◆ **Your goal**:
Go through the entries and copy every line that has the string "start" in it.

◆ **Available data**:
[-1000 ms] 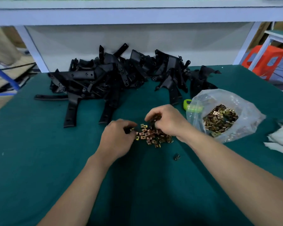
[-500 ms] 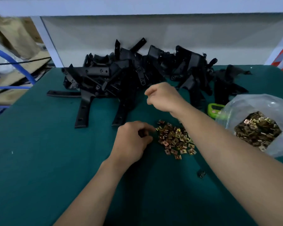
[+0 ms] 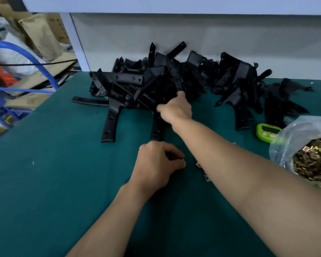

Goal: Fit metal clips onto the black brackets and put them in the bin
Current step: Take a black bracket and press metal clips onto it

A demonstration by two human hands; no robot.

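Now that my R hand [image 3: 176, 111] has reached the bracket pile [image 3: 152, 84] (grip unclear), L hand [image 3: 156, 165] pinches a clip [image 3: 183, 159]; plastic bag [image 3: 283, 140] holds clips [image 3: 313, 164].

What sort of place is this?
Probably a small factory assembly bench: a heap of identical black brackets, a plastic bag full of metal clips, a green-covered table, cartons stacked beside it.

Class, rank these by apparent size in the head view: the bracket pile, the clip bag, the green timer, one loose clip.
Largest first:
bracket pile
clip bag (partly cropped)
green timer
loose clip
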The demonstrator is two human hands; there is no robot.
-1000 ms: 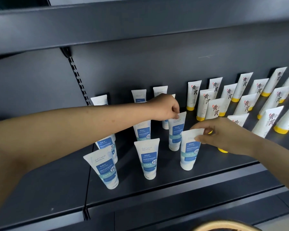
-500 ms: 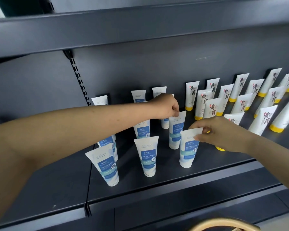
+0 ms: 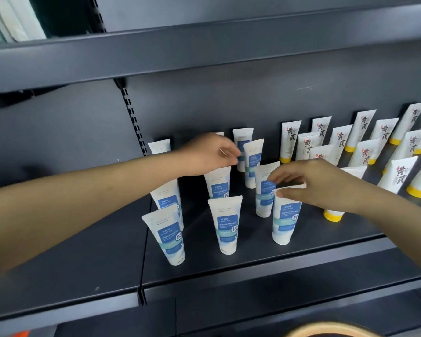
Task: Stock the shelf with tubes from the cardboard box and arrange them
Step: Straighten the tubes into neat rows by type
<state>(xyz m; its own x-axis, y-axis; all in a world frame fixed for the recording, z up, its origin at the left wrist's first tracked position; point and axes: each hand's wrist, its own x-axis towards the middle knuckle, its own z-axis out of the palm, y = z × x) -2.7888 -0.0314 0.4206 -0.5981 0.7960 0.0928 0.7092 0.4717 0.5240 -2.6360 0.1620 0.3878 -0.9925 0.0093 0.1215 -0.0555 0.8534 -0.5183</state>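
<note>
Several white tubes with blue labels stand cap-down on the dark shelf. My left hand reaches over them, its fingertips pinched on the left edge of a back-row tube. The middle tube beside it stands free. My right hand hovers at the front-right tube. Its thumb touches the tube's crimped top and the fingers are lifted apart above it. The cardboard box is not in view.
White tubes with yellow caps fill the shelf's right side in rows, one partly hidden under my right wrist. An upper shelf overhangs. A slotted upright splits the back wall. A tan curved rim shows at the bottom edge.
My left hand let go of the middle tube and shifted left and back to a back-row tube. My right hand's fingers lifted off the front-right tube's top.
</note>
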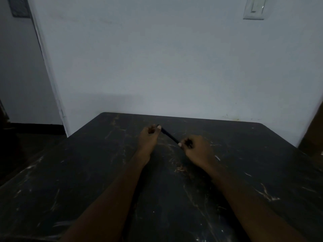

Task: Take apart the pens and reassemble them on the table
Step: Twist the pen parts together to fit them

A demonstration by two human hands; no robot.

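Note:
A dark pen (169, 135) is held just above the far middle of the black table (87, 172), slanting from upper left down to lower right. My left hand (148, 137) pinches its upper left end between thumb and fingertips. My right hand (195, 147) grips its lower right end, and the fingers hide that end. The dim light hides whether the pen is whole or in parts. A small pale piece (217, 158) lies on the table just right of my right hand.
The table is scratched and worn and stands against a white wall (174, 67). A brown object (312, 133) stands at the right edge. A doorway opens at the left, and a light switch (255, 7) is high on the wall.

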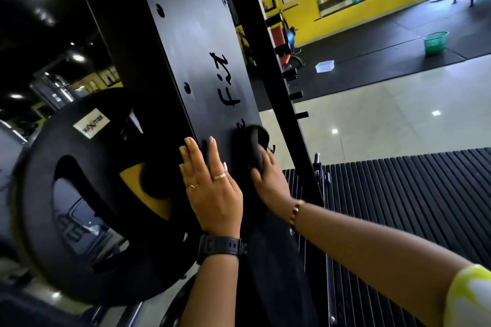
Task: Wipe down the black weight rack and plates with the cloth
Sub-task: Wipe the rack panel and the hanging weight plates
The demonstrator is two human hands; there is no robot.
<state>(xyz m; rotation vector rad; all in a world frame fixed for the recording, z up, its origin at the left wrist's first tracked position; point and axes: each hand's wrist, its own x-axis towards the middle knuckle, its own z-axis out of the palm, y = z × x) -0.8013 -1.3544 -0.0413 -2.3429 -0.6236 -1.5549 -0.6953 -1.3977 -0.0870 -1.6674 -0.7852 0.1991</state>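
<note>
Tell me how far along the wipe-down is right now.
Done: nothing provable; the rack panel shows no wiped patch. In hand: the right hand holds the bunched black cloth against the panel at the lower end of the lettering, the left hand flat beside it. Left: likely the weight plate, which the cloth is not touching.

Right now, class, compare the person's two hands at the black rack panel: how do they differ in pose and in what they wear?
The left hand lies flat, fingers straight, on the rack panel; the right hand curls round a black cloth. The left hand wears rings and a black watch; the right hand's wrist bears a gold bracelet. Both are at the same panel.
</note>
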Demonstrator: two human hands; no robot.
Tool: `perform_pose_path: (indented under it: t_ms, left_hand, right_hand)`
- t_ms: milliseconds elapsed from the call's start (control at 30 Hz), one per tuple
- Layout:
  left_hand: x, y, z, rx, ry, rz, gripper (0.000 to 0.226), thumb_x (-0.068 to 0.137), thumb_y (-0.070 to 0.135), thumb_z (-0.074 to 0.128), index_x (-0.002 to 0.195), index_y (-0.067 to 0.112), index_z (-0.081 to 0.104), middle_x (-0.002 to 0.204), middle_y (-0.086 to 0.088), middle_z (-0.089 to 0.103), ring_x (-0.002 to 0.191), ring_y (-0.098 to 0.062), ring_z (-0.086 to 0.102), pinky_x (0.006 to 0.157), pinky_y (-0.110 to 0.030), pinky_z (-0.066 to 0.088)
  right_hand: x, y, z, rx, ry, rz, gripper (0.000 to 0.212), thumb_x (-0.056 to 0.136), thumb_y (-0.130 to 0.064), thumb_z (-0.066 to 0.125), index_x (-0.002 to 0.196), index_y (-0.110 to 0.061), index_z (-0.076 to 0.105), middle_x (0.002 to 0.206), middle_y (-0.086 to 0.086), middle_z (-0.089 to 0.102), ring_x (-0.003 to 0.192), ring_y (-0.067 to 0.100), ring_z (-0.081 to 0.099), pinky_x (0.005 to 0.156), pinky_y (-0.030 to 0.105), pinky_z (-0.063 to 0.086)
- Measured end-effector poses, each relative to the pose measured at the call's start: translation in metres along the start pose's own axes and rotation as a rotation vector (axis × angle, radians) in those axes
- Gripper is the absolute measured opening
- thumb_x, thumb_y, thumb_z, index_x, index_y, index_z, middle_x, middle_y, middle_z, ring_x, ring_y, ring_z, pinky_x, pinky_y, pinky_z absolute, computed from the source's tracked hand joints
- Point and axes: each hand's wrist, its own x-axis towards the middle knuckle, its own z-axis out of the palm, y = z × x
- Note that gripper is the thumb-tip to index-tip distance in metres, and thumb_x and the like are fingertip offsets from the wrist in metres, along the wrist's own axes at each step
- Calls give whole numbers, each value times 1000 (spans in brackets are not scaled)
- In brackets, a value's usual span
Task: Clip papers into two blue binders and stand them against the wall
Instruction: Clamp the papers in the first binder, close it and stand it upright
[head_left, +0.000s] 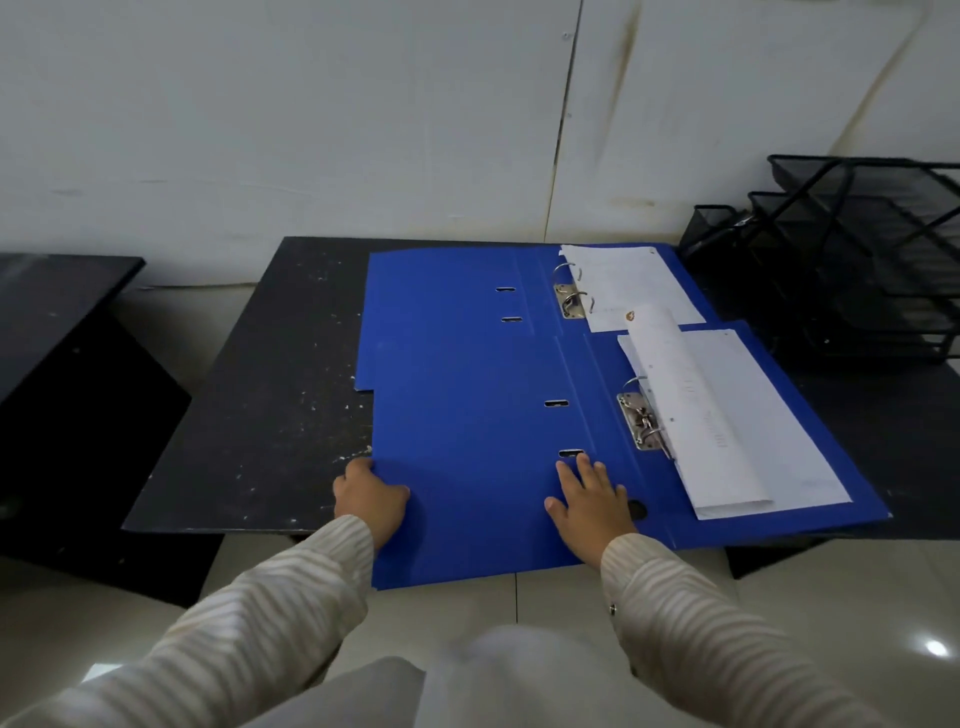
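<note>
Both hands (370, 498) on near binder (467, 467), seemingly

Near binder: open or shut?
Open. The near binder lies flat, its cover spread left under both hands, ring mechanism and papers exposed.

Two blue binders lie open on the black desk (249, 395). Near binder (467, 467) overhangs the desk's front edge; far binder (441, 301) lies toward the back edge, partly under it. Papers (727, 426) on the near rings, one sheet curled. Left hand (370, 499) grips the near cover's left edge; right hand (589, 501) flat, fingers spread. Mesh trays (857, 249) at back right corner.
</note>
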Motion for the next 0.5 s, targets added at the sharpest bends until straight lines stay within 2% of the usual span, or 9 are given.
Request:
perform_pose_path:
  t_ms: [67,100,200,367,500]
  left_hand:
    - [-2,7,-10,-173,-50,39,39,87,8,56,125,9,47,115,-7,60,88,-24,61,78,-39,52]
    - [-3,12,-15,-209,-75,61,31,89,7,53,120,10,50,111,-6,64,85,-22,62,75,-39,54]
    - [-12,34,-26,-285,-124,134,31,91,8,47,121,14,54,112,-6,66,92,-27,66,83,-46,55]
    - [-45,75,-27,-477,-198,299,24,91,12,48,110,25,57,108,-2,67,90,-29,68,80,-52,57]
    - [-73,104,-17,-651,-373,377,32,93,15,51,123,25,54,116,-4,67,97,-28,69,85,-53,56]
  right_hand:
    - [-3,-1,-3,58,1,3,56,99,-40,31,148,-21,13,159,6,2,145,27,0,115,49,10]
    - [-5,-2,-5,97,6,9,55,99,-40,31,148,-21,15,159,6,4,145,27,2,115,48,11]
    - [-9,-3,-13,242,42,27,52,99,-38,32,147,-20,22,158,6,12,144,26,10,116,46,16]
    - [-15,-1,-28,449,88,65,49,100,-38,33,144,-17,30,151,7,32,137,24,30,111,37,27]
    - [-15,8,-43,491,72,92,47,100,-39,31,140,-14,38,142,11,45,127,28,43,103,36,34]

◆ **Response area**:
- t_ms: milliseconds elapsed from the call's start (control at 30 Hz), one per tuple
- Measured end-effector poses, each relative to the pose measured at the call's start: translation in metres along the start pose's own axes and rotation as a rotation vector (axis × angle, radians) in those axes

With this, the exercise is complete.